It started primarily as a “Facebook movement” which gathered the younger, politically confused generation that was unsatisfied with the new government policies. The starting point could be seen as the February 26, 2011 protest in Zagreb’s central square, when war veterans and right-wing groups gathered to oppose the extradition and trial of a former Croatian soldier in Serbia. This ended in a violent conflict between a crowd of mostly football hooligans and the police. However, only two days later a different protest emerged. The “Facebook protests” started to become more specific about the reasons for discontent—namely the disastrous social situation, the lack of confidence in institutions, and the political system which breeds corruption and deepened social inequalities. It was a big surprise to see independent protests uniting groups of various political stripes. Even more surprising were the banners denouncing the European Union and capitalism as such, questioning the party system and, taking everything a step further, demanding direct democracy.

The unexpected emergence of what we could call a new, organized, and indeed original left in Croatia that is actively involved in, and even shaping, the current protest movement must be traced back to 2009. Then an independent student movement articulated a strong resistance to the privatization and commercialization of higher education. In a sort of Hegelian “concrete universality,” their protest against neoliberal reforms in education turned into what was probably the first strong political opposition to not only the government, but the general political and social regime. During thirty-five days in spring and two weeks in autumn that year, more than twenty Croatian universities were occupied by students, who were practically running them.11 In itself, this was nothing new under the sun, but the way the students occupied and ran the universities deserves attention for its originality in a much larger context than the one of the Balkans or Eastern Europe.

The students set up citizens’ plenary assemblies—called “plenum”—in which not only students but all citizens were invited; they did not just debate issues of public importance such as education, but also decided upon the course of their rebellious actions.

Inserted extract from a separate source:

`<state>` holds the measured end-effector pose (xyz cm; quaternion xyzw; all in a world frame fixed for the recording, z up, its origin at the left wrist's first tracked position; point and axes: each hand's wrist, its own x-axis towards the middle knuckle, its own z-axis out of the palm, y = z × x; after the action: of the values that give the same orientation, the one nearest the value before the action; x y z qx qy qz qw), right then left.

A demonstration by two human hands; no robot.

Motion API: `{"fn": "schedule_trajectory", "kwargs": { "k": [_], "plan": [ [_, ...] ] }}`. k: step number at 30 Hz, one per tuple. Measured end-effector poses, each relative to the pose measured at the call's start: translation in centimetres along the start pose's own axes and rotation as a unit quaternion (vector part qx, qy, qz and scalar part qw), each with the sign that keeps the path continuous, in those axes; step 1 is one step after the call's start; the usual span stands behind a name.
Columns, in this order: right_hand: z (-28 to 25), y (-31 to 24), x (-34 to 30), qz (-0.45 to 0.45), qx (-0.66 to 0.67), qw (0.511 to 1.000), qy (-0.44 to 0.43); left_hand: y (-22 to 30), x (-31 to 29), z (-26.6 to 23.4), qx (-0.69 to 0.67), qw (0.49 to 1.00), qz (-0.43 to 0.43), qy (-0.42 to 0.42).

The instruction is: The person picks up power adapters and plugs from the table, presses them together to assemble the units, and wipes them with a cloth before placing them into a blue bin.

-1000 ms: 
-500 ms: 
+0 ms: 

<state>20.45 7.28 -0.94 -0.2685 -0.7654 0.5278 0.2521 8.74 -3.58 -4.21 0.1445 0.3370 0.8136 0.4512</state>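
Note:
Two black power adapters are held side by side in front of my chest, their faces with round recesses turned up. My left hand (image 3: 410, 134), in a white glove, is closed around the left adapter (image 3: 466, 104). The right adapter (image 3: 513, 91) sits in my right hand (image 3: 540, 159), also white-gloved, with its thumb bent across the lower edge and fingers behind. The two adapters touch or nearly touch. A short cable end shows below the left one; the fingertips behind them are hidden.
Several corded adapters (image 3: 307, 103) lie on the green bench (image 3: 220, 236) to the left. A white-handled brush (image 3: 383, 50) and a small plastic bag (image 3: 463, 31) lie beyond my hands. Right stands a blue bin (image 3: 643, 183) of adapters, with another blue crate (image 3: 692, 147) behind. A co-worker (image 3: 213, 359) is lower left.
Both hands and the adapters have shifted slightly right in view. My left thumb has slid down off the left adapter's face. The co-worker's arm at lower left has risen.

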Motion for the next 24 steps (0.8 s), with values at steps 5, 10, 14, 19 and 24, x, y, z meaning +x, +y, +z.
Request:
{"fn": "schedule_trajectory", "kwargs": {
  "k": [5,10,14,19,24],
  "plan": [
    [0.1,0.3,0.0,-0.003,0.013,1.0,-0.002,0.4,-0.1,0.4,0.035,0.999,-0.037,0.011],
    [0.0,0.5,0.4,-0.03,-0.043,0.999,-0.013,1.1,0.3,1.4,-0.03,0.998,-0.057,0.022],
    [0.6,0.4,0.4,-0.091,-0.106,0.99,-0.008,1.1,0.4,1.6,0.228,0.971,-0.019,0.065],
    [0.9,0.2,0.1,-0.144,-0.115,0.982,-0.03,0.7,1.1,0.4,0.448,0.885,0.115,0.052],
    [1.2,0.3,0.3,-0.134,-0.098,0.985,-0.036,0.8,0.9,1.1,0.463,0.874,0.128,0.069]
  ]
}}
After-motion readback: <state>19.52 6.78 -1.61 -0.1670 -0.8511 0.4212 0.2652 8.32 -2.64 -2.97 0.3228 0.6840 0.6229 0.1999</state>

The most active plenum at the Faculty of Humanities and Social Sciences in Zagreb each evening gathered up to a thousand people who would deliberate on the course of action.12 This event gave rise to the movement for direct democracy as a necessary corrective (and possibly a true alternative) to electoral democracy and partitocracy. The new Croatian left, whose ideas quickly spread around the post-Yugoslav space, does not see direct democracy limited to the referendum practice, but rather as a means of political organization for people from local communes to the national level. The proof that it was not only an idea of marginal groups came very soon after the students’ occupations. Between 2009 and 2011 Croatia witnessed a massive movement (under the name “The Right to the City”) for the preservation of urban space in downtown Zagreb which had been sold by the city government to big investors. This happened in conjunction with a wave of workers’ strikes involving the textile industry, shipyards, and farmers’ protests. Some of these collective actions used the “plenum” model developed at the universities, or a similar sort of directly democratic structure, and this came as a huge surprise to the political elite and the mainstream media.

This Is Not A Color Revolution!

Although the new left was pivotal in shifting the nature of the protests, they did not turn into clearly marked leftist demonstrations, but instead remained a genuine people’s movement. In February, March, and April 2011 up to ten thousand people assembled every other evening in Zagreb, and up to a couple thousand assembled in other cities.13 Besides a rhetorical shift (a strong anti-capitalist discourse unheard of either in independent Croatia or elsewhere in the Balkans), the crucial point was the rejection of leaders, which gave citizens an opportunity to decide on the direction and the form of their protests. The “Indian revolution,” previously limited to public squares, soon turned into long marches through Zagreb. It was a clear example of how “invited spaces of citizenship,” designed as such by state structures and police for “kettled” expression of discontent, were superseded by “invented spaces of citizenship,” in which citizens themselves opened new ways and venues for their subversive actions, and questioned legality in the name of the legitimacy of their demands.14 This was not a classic, static protest anymore and, unlike the famous Belgrade walks in 1996–97, the Zagreb ones were neither aimed only at the government as such, nor only at the ruling party and its boss(es). They acquired a strong anti-systemic critique, exemplified by the fact that protesters were regularly “visiting” the nodal political, social, and economic points of contemporary Croatia (political parties, banks, government offices, unions, privatization fund, television and media outlets, etc.). The flags of the ruling conservative Croatian Democratic Union, the Social Democratic Party (seen as not opposing the neoliberal reforms), and even the European Union (seen as complicit in the elite’s wrongdoings) were burned. The protesters even “visited” the residences of the ruling party politicians, which signalled a widespread belief that their newly acquired wealth was nothing more than legalized robbery.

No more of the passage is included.